How can I set a base route for rails?

My home address is something like

www.hosting.com/~myid/

I uploaded my rails blog app in the blog folder,

www.hosting.com/~myid/blog/

and I ran 'rails server' to launch server. (in default, it will use port 3000)

When I connect to the www.hosting.com:3000/~myid/blog/ It shows the routing error - No route matches "/~myid/blog"

It seems that rails application is accepting /~myid/blog as controller&action.

I assume /~myid/blog/ will be the base address for every routing that will come to this address.

How can I resolve this problem???

My home address is something like

www.hosting.com/~myid/

I uploaded my rails blog app in the blog folder,

www.hosting.com/~myid/blog/

and I ran 'rails server' to launch server. (in default, it will use port 3000)

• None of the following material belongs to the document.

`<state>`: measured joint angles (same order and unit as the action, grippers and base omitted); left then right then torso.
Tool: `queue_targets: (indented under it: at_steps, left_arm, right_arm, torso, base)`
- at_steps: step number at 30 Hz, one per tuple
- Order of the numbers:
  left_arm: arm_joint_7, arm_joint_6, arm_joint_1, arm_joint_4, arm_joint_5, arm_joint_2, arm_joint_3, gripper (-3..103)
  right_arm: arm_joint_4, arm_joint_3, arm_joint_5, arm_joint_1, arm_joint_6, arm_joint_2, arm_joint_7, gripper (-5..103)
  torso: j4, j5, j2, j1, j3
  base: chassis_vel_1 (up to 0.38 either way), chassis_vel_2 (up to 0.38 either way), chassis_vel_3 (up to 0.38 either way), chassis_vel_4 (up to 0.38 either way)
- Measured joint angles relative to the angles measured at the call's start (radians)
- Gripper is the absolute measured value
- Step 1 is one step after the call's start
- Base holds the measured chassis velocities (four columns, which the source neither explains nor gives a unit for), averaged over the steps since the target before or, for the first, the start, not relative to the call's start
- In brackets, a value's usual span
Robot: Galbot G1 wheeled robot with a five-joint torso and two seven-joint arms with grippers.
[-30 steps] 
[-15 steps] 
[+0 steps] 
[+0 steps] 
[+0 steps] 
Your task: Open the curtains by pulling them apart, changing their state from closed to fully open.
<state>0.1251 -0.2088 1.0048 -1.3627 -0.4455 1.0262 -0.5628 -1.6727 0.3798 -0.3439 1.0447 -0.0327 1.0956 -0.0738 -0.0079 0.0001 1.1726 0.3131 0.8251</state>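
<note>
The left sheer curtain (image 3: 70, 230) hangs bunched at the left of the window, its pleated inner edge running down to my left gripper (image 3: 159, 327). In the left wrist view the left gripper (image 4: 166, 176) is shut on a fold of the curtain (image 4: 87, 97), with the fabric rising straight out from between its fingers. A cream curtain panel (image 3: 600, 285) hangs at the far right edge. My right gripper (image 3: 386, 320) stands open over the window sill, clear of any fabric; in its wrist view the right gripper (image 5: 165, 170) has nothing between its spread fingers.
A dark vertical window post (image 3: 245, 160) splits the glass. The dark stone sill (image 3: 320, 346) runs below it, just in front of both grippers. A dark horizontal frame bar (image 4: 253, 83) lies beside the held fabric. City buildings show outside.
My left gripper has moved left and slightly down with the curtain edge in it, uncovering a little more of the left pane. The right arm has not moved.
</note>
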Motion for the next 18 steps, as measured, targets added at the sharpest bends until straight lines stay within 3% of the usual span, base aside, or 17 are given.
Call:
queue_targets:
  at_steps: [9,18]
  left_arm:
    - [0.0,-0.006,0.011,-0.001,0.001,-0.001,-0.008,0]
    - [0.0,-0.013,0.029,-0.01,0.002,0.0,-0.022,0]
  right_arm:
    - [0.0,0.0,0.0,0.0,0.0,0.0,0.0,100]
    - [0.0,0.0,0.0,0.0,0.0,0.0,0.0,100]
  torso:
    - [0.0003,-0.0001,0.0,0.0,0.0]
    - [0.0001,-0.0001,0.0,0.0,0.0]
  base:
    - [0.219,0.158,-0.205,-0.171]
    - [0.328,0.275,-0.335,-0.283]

When I connect to the www.hosting.com:3000/~myid/blog/ It shows the routing error - No route matches "/~myid/blog"

Try just www.hosting.com:3000/

Colin

cielo wrote in post #973129:

I assume /~myid/blog/ will be the base address for every routing that will come to this address.

How can I resolve this problem???

You're web server's virtual host should set /~myid/blog/public as the site's DocumentRoot. You should be able to set this up in the .htaccess file that your shared hosting company provides for you.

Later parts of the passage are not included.